TASK DETAILS » Set down exactly the lines below between the line holding "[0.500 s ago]" and the line holding "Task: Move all", inclusive; no other line belongs in the answer.

Entries taken from a collection
========
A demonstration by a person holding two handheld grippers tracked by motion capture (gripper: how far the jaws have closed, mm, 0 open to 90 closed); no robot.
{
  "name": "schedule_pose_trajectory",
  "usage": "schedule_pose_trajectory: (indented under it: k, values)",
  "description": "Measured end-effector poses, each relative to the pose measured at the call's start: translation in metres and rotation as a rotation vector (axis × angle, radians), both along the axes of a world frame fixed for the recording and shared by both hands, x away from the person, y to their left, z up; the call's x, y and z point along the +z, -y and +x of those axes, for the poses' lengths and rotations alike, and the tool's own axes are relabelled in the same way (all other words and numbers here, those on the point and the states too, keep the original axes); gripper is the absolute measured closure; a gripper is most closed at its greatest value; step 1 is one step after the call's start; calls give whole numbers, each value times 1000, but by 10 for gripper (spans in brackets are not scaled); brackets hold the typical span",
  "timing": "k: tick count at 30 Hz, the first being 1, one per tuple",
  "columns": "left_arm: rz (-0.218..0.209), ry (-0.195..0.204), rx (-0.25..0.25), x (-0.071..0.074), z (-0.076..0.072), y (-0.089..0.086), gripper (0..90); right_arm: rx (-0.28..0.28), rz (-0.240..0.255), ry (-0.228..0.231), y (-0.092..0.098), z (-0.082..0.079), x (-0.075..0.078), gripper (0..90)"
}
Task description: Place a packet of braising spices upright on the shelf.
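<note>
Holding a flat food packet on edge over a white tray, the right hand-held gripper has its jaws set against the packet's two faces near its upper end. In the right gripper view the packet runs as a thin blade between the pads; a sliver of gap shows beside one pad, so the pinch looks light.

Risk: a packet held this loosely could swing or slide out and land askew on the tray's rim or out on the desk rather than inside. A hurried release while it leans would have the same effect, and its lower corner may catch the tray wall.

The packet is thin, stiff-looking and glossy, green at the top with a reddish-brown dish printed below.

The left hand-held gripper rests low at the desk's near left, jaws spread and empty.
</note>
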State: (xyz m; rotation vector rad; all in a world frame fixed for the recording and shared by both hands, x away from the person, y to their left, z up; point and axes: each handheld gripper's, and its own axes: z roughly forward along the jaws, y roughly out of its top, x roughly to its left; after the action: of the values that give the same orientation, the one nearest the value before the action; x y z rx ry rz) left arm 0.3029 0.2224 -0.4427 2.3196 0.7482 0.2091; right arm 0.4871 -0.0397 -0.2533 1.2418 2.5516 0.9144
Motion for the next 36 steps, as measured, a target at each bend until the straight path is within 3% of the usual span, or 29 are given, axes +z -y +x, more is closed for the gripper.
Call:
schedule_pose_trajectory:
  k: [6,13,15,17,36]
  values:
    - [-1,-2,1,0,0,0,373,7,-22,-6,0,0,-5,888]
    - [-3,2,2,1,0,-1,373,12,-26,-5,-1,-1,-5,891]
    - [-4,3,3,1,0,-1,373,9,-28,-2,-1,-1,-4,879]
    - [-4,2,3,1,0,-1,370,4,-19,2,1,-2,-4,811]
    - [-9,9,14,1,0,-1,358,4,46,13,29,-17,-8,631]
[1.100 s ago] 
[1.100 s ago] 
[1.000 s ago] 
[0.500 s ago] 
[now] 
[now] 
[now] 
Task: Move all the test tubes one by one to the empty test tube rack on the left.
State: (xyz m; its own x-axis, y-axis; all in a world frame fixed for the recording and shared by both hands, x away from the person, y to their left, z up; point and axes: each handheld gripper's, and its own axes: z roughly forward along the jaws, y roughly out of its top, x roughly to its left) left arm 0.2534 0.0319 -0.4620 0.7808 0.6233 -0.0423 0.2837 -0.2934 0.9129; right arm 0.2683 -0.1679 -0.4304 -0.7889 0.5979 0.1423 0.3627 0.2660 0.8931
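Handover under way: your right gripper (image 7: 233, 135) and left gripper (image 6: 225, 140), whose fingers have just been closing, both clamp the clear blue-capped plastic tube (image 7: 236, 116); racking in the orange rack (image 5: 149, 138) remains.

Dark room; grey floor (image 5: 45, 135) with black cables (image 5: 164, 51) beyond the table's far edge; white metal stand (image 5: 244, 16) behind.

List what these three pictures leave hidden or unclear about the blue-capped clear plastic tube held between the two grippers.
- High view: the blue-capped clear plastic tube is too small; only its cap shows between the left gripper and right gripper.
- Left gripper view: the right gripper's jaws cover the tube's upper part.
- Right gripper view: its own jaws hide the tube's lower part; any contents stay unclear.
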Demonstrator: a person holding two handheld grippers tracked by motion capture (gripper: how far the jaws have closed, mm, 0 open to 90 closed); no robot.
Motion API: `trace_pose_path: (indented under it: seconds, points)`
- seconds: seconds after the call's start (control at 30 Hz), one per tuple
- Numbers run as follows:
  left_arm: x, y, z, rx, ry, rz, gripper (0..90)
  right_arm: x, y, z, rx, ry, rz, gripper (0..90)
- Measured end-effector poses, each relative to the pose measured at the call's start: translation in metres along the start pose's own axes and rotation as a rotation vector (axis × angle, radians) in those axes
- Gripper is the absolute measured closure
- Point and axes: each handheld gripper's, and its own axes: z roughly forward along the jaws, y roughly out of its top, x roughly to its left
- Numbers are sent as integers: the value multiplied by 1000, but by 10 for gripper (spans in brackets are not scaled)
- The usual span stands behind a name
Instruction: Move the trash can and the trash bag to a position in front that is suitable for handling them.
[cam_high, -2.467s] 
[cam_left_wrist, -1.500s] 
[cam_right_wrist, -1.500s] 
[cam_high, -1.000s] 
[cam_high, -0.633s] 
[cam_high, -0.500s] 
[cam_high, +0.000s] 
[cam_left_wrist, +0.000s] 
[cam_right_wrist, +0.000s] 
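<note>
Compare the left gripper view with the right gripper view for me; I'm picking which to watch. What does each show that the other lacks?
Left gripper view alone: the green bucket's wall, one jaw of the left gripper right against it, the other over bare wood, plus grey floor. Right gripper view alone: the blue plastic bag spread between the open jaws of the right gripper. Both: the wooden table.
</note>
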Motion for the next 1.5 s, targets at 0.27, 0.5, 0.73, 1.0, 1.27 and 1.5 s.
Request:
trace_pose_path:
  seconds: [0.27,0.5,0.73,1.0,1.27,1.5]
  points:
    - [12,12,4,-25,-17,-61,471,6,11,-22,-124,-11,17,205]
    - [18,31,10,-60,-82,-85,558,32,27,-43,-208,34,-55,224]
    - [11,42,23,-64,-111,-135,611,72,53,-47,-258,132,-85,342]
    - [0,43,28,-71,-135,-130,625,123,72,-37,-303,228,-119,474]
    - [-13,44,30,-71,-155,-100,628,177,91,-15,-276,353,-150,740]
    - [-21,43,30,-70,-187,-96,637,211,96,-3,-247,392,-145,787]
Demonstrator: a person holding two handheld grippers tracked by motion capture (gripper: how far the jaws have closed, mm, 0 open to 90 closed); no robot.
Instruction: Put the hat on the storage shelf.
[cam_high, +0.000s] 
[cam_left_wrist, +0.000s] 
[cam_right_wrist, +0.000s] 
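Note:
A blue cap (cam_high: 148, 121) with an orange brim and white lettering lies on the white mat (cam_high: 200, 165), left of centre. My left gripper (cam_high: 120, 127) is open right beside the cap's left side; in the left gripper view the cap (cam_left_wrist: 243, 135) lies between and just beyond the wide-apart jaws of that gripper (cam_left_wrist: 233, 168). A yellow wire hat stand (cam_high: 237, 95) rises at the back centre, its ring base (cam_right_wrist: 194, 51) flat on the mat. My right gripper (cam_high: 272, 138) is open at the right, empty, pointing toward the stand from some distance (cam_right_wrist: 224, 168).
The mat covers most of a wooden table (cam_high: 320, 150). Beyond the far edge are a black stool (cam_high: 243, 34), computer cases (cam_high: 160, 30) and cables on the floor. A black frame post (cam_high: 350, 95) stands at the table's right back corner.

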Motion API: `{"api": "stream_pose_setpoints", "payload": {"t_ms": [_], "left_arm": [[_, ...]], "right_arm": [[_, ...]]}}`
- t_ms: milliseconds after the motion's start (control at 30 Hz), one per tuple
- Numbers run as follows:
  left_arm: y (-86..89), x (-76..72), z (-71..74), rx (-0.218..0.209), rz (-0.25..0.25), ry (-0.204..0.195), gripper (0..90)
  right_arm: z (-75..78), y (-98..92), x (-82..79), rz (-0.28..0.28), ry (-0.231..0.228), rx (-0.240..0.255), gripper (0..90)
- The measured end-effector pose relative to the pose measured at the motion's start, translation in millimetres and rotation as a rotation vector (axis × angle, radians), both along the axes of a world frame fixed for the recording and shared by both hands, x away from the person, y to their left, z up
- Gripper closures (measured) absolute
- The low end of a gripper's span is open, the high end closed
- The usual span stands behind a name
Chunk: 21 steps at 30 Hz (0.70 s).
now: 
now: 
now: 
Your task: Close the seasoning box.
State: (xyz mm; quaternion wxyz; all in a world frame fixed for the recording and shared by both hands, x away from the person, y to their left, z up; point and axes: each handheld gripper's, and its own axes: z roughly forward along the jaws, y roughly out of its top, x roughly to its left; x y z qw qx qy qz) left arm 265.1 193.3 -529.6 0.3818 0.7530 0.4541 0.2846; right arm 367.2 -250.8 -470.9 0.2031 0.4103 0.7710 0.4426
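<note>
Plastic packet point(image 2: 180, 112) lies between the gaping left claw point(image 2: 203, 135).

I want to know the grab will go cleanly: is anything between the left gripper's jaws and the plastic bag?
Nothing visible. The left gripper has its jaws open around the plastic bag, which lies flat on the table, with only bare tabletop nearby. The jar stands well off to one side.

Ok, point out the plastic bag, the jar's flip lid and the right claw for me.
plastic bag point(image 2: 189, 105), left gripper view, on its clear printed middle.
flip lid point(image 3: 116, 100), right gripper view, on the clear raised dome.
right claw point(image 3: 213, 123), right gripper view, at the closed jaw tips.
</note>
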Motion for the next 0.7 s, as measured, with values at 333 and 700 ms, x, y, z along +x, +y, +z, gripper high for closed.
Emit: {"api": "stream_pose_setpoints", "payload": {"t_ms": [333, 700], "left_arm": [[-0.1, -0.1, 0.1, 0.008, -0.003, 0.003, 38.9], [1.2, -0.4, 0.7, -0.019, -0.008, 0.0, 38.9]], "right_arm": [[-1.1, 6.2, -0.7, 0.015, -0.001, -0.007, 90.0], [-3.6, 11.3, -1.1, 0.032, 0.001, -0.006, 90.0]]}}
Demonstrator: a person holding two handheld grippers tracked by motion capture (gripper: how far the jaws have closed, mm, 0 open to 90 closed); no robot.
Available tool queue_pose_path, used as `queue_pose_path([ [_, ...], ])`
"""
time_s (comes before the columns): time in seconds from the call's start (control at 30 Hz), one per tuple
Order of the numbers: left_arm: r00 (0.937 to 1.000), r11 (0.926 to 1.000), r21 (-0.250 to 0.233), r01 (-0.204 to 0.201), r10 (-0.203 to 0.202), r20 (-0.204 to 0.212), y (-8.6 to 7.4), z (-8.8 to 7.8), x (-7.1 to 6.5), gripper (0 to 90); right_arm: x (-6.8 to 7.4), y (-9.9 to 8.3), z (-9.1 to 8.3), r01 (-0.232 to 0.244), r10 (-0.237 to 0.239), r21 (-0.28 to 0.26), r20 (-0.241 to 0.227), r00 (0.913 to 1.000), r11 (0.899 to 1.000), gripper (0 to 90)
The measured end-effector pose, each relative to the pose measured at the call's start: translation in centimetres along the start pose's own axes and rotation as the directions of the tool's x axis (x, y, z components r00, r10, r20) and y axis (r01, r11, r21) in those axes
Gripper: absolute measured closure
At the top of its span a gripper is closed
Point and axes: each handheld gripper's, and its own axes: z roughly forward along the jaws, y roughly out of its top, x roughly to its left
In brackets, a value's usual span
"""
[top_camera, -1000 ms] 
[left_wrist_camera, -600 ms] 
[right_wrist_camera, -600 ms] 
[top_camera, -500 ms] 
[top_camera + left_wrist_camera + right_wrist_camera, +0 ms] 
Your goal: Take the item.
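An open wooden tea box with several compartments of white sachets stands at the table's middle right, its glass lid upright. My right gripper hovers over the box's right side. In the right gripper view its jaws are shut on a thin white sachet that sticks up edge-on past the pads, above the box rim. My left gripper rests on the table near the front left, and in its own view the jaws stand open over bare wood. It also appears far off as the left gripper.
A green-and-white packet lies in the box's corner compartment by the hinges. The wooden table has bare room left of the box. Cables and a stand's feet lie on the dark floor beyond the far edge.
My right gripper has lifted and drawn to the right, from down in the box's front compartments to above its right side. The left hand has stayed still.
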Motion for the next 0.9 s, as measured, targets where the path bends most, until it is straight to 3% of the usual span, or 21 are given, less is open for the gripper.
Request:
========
RESPONSE »
[0.500 s ago] 
[now] 
[now] 
[now] 
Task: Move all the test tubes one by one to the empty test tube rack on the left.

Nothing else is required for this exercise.